ゆうみんにとって「女性の身体」を体現することは、「女性」として承認されること(「女性」として「パス」すること*)や「自分らしさ」を実現することではない。自分の身体が「女性」であると感じられることが、自分自身にとって「女性」であることを実感できる要素となっているからこそ、「女性の身体」を体現することを意識せざるを得ないし、身体違和は顕在化するのだ。

しかしながら、この感覚は両義的なものである。実際「女性」であることと「女性」らしくあることは不可分であるために、2つが分かれているという主観的なリアリティを語ることは難しい。いかにしてこれを理解可能なものとして提示することができるだろうか。本対話は、その試みとして位置付けられよう。

「パス」すること:自分の自認する性別で社会に溶け込んでいること。

第二部

世界が意外と広いことに気がついたノホホンとアワワは、机上の撮影現場から抜け出し、探検に出る。そこで目にする「大きな生き物たち」と、彼らが暮らす世界に、はにわたちは自分たちの「区分けされた」社会とは異なる「ユートピア」を見てとる。

旅を通じ、ノホホンは、トランスはにわのアワワとの生活の中で、自分自身の「区分け」に関する感じられ方が混乱してきたことを語る。その揺れは旅の間も続き、これからも定まることはないのかもしれない。

 このエピソードは、ゆうみんとの生活の中で、まりまりが自分自身の性別に関する違和感への認識の変化を描いたものだ。

出生時に割り当てられた性別に強い違和感を持っているゆうみんと暮らす中で、まりまりは、自分が抱いている違和感に対して批判的な目を向け始める。その揺らぎの中で見えてくるのは、「正しい」違和感やそうでない違和感ではなく、重要な他者との関係の中で常に更新されていく違和感のあり方だ。

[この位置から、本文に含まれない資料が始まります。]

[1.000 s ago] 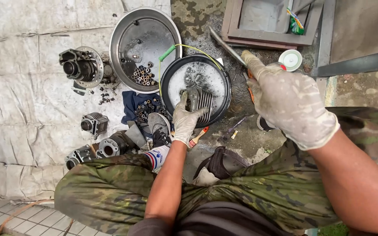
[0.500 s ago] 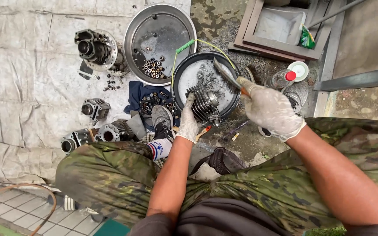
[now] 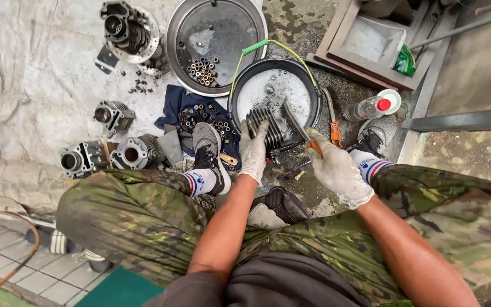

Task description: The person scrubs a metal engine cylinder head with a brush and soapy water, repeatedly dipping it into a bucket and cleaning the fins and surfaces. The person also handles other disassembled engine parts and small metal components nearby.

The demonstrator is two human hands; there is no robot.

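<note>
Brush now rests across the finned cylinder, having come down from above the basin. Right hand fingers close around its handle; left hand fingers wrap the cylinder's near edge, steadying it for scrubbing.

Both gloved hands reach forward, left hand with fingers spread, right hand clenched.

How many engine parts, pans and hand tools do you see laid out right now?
Finned engine cylinders: 4, one held over the soapy basin by the left hand, three on the tarp
Engine case assembly: 1
Round pans: 2, grey pan, black basin
Brush in the right hand: 1
Orange-handled tool: 1
Total: 9
</note>
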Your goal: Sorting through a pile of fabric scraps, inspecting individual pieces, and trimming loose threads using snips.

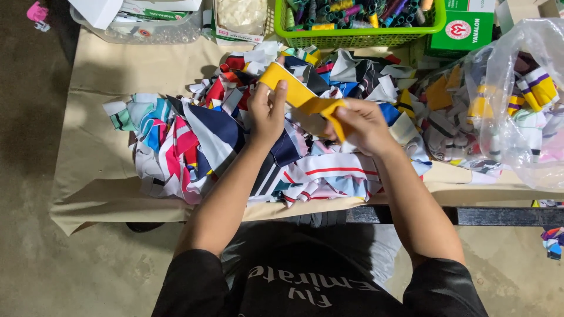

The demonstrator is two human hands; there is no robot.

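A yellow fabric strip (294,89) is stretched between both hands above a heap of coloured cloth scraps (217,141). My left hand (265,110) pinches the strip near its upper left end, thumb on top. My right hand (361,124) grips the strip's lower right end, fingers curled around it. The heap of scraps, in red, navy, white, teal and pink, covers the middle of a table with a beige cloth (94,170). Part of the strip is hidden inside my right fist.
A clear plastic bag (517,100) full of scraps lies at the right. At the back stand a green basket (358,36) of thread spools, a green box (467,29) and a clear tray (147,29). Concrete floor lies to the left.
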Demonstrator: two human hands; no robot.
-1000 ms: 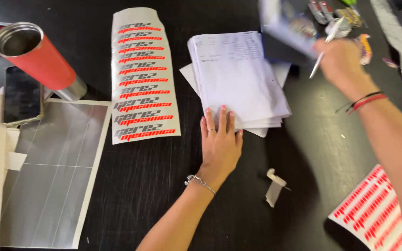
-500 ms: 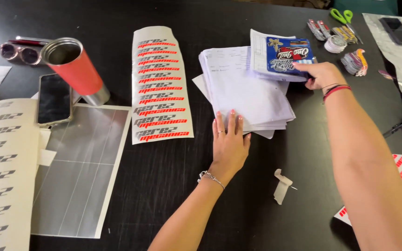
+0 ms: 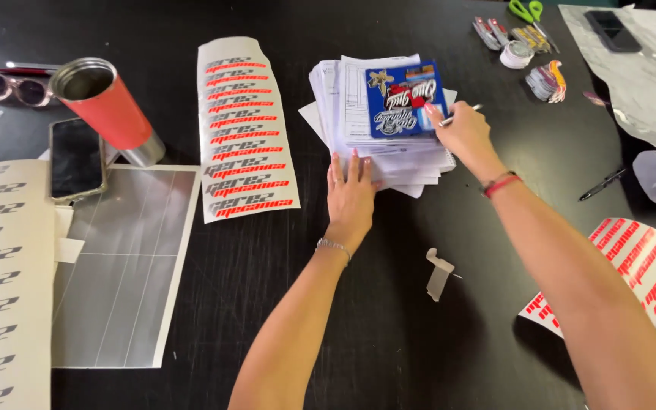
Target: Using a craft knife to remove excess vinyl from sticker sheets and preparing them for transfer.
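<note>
Two hands work at a stack of white papers (image 3: 389,129) on a black bench (image 3: 389,342).

The left hand (image 3: 351,193) lies flat and released, fingers spread, on the near edge of the paper stack. The right hand (image 3: 461,133) is clenched on a thin white pen-like tool (image 3: 461,114) and touches the right edge of a blue printed sheet (image 3: 402,99) that lies on top of the stack. Just left of the stack lies a white sheet of red decals (image 3: 244,129); farther left stand a red metal tumbler (image 3: 108,110), a dark phone (image 3: 76,158) and sunglasses (image 3: 13,89). Near the stack's front lies a small folded paper scrap (image 3: 439,273). Beyond the stack to the right lie green-handled scissors (image 3: 527,11).
</note>
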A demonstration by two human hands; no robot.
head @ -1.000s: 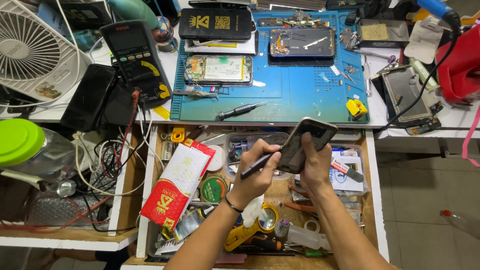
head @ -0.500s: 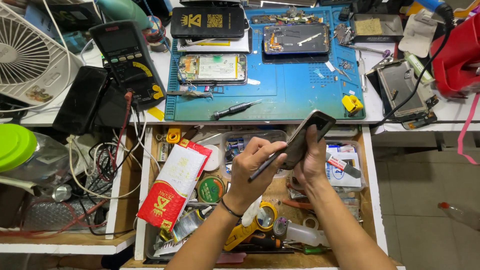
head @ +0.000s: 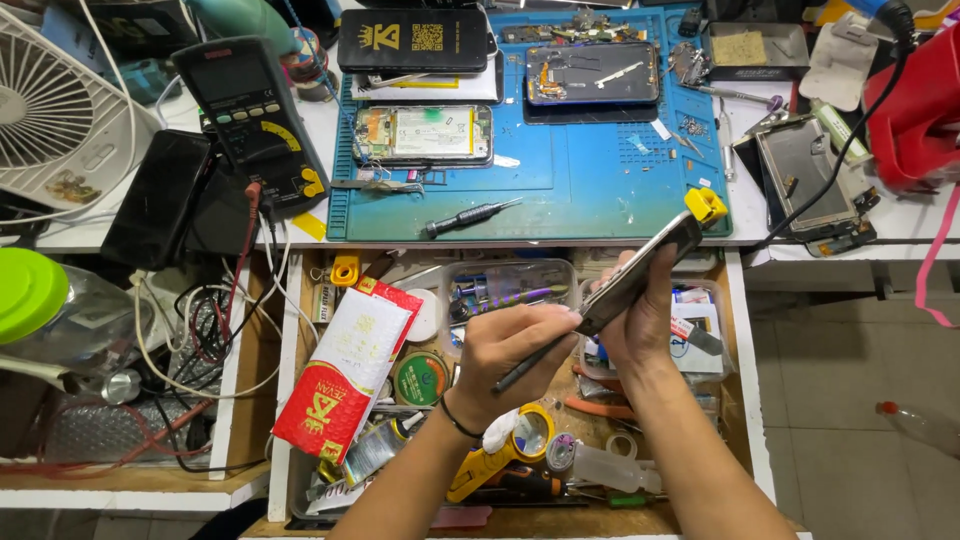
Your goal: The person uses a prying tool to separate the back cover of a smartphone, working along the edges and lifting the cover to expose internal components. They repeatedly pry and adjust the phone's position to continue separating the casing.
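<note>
My right hand holds a dark smartphone edge-on, tilted up toward the right, above an open drawer. My left hand grips a thin black tool like a pen, its upper end touching the phone's lower end. Both forearms come up from the bottom of the view. The phone's face is turned away from the camera, so I cannot see its screen.
A blue work mat on the bench carries opened phones, a screwdriver and small parts. A multimeter and a white fan stand at left. The drawer holds a red packet, tape and tools.
The phone has turned more edge-on and risen toward the right. My left hand has shifted right with the tool, closing on the phone's lower end.
</note>
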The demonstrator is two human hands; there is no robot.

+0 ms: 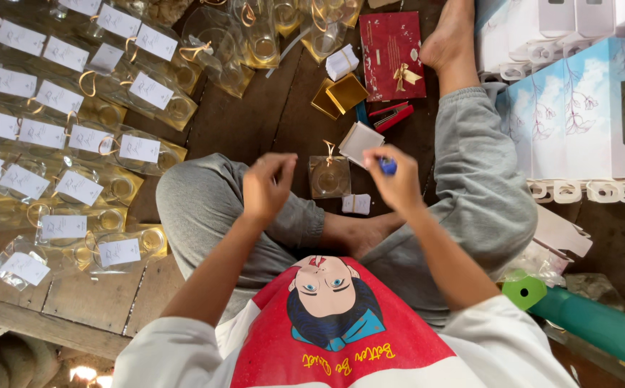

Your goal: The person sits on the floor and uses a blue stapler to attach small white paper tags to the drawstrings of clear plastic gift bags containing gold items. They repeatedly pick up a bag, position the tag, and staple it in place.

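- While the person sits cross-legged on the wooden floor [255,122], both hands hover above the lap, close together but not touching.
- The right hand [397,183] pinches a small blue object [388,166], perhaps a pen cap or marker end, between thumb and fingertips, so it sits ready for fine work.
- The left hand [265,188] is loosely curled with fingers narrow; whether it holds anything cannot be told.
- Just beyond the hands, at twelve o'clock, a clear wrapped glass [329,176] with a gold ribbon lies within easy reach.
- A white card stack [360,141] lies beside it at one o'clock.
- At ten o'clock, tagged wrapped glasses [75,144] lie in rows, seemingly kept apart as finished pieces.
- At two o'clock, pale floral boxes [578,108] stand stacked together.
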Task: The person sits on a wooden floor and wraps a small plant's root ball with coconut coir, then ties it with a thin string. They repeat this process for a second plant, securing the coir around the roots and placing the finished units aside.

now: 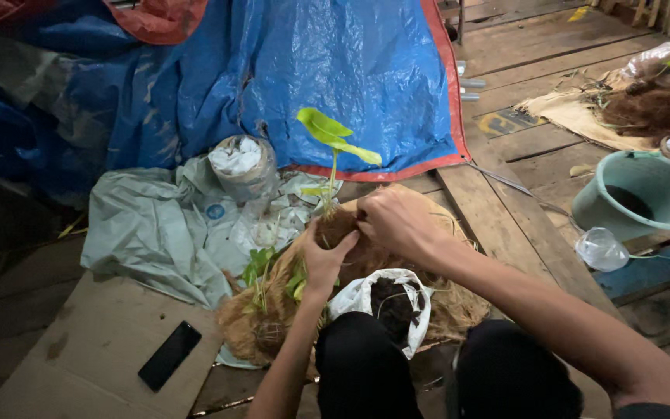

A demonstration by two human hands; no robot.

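Observation:
A small seedling (333, 143) with bright green leaves and a thin stem stands upright between my hands. Its base is a brown fibre-wrapped root ball (339, 226). My left hand (322, 256) cups the ball from the lower left. My right hand (397, 221) grips it from the right, fingers curled onto the fibre. Both hands hover over a heap of brown coconut fibre (459, 302). A white bag of dark soil (393, 306) lies open just below my hands, against my knees.
Another small green plant (259, 271) lies in fibre at the left. A black phone (169, 355) rests on cardboard. A blue tarp (335, 70) hangs behind, a teal bucket (645, 190) and a clear plastic bag (602, 248) sit right on wooden planks.

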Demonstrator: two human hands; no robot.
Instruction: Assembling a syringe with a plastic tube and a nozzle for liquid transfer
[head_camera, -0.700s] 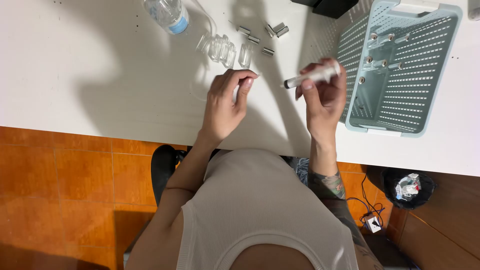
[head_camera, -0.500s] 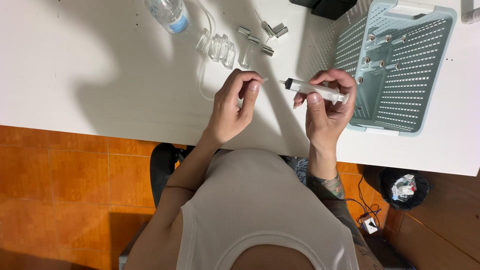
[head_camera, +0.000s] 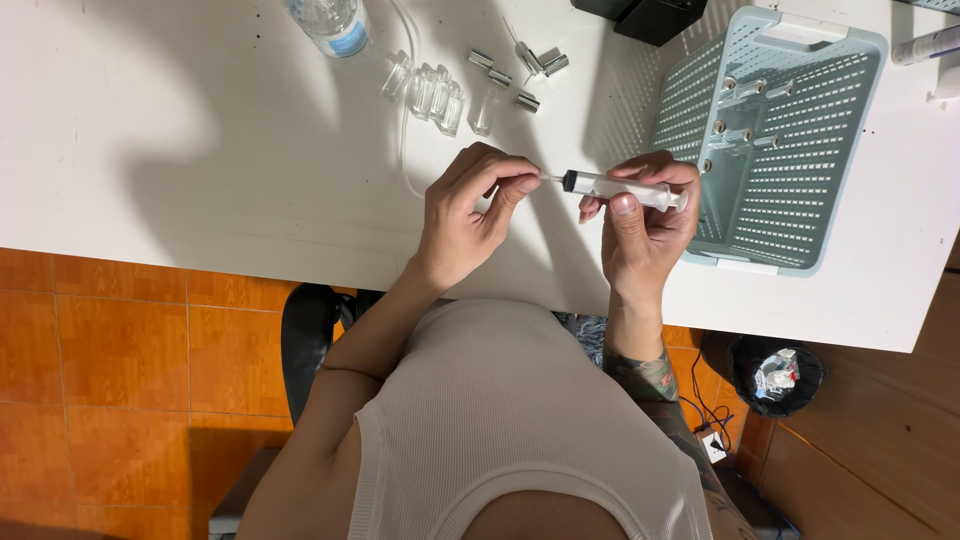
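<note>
Syringe (head_camera: 625, 187) now level, gripped in right hand (head_camera: 640, 225); left hand (head_camera: 470, 210) newly pinched on its needle tip, glass vials (head_camera: 437, 90) beyond the knuckles.

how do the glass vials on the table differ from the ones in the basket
The vials on the table are clear, uncapped and bunched close together near the water bottle. The vials in the basket carry silver caps and lie scattered apart on the basket's perforated floor. Both sets are small glass vials lying untouched by either hand.
</note>
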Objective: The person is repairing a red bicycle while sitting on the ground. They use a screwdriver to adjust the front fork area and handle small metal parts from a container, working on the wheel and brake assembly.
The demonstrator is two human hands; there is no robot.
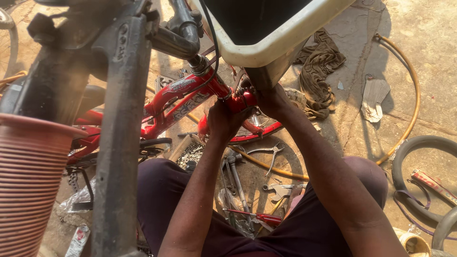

また、この社会に生きる人間の目に、頭のとがり方で「区分け」をしていくはにわ社会は滑稽に映るかもしれない。一方、アワワとノホホンにとって、頭の形で区分けをしない「大きな生き物の社会」は、「ユートピア」と感じられているようだ。はにわ達の視点は、現代の社会に生きる人間にとってどのような「重なり」や「ズレ」があるだろうか。

第三部

第一部および第二部の制作後に、作品自体に対する感想や、想起したことを対話し、その録画データをまとめて作品としたものである。対話では、はにわと実際の感覚の類似点と差異について、また作品で取り上げたテーマについてお互いどのように感じているのかが語られた。

この作品は、まりまりとゆうみんーーー人間社会に生きる「はにわ」たちーーーの対話が今後も続いていくことを示唆している。